What Do You Put for Employment History if You Have None?
If you have no formal job experience, don’t leave blank spaces in your resume’s employment history section.
Apart from having references to vouch for you, also include the following:
- Volunteer Experiences: List any volunteer work you’ve done over the years, regardless of whether it’s relevant to the job you’re applying for. Clearly describe the responsibilities you had in each and the skills gained. Also, take advantage of resume keywords to increase your chances of getting noticed by the hiring manager.
- Relevant Training or Certificates: Point out if you’ve attended any seminars, classes, or workshops or earned any certification or license. It depicts you as a motivated individual willing to pursue career growth.
- Skills: Highlight your special soft or hard skills and how they can benefit the company. It could be as simple as proficiency in a foreign language or as intricate as coding.
- Education: Remember to list your educational background to show that you have the basic knowledge necessary for the job. Include the name of the school, the degree or diploma you earned, and the dates of attendance.
How Can You Prove Your Self-Employment History?
For the employed, proving their work history is pretty straightforward. All they need is a W-2 form, usually provided by the employer or banks.
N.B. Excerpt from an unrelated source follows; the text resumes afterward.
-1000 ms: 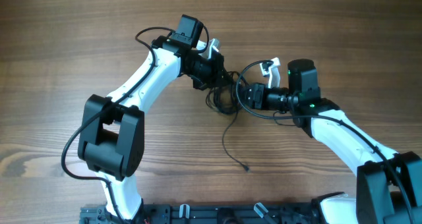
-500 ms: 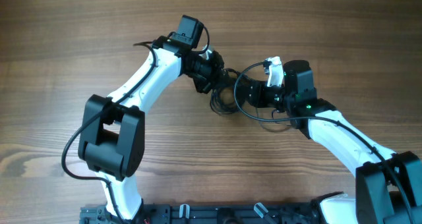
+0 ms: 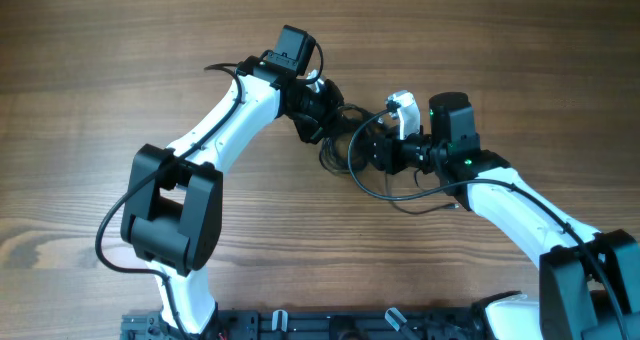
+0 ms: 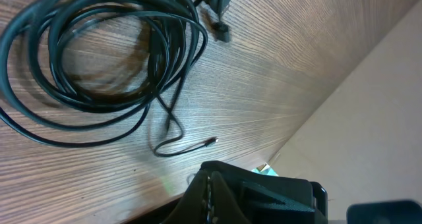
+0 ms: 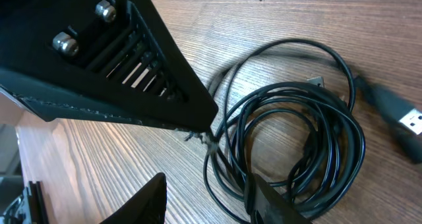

However, this can be more difficult if you’re self-employed (freelancers included). Fortunately, there are a few other ways you can go about it.
- Tax Returns: Your annual tax return, also known as form 1040, is the most credible document to demonstrate your self-employment history since the IRS legally recognizes it. Besides documenting your income, it provides physical evidence of your self-employment activity over the years.
- 1099 Forms: If you receive over $600 from an individual or business for services you rendered, the IRS requires them to provide you with a 1099 form. Like the tax return, it can help verify your self-employment history.
- Bank Statements: At the end of every month, lenders provide a monthly transaction summary to their customers or account holders, which you can use to demonstrate your self-employment history. The statements usually show deposits for services rendered and withdrawals for business expenses.
- Invoices: If everything else fails, you can always rely on your invoices. They’re proof of services rendered or a product sold. Ensure they have your company logo, details of your services, the amount due, the payment terms, and your contact information.
How Do You Get a Certificate of Employment?
A certificate of employment (COE) is an official document issued by your former or current employer confirming your employment history.
If you don’t have one, try the following:
- Write a Formal Request Letter: Begin your letter by stating the purpose of your request, followed by a list of details you want to include and when you need the certificate. Remember to provide your full name and contact information.
- Ask Former Employer: If you have left your previous employer, you can contact them directly. Like the formal letter, ensure you include your full name and contact information. Ask when you can expect the certificate and provide them with any additional details they may need.
- Ask HR: HR departments often keep records of employee work histories. You can contact them directly to request a copy of your COE.
A solid employment history can make all the difference when looking for a job. It demonstrates to potential employers that you have the skills and experience necessary to succeed.
If you have any questions about this topic, feel free to comment below, and we’ll be happy to assist.
Remember to always be truthful and transparent about your employment history, and emphasize your accomplishments, transferable skills, and additional training.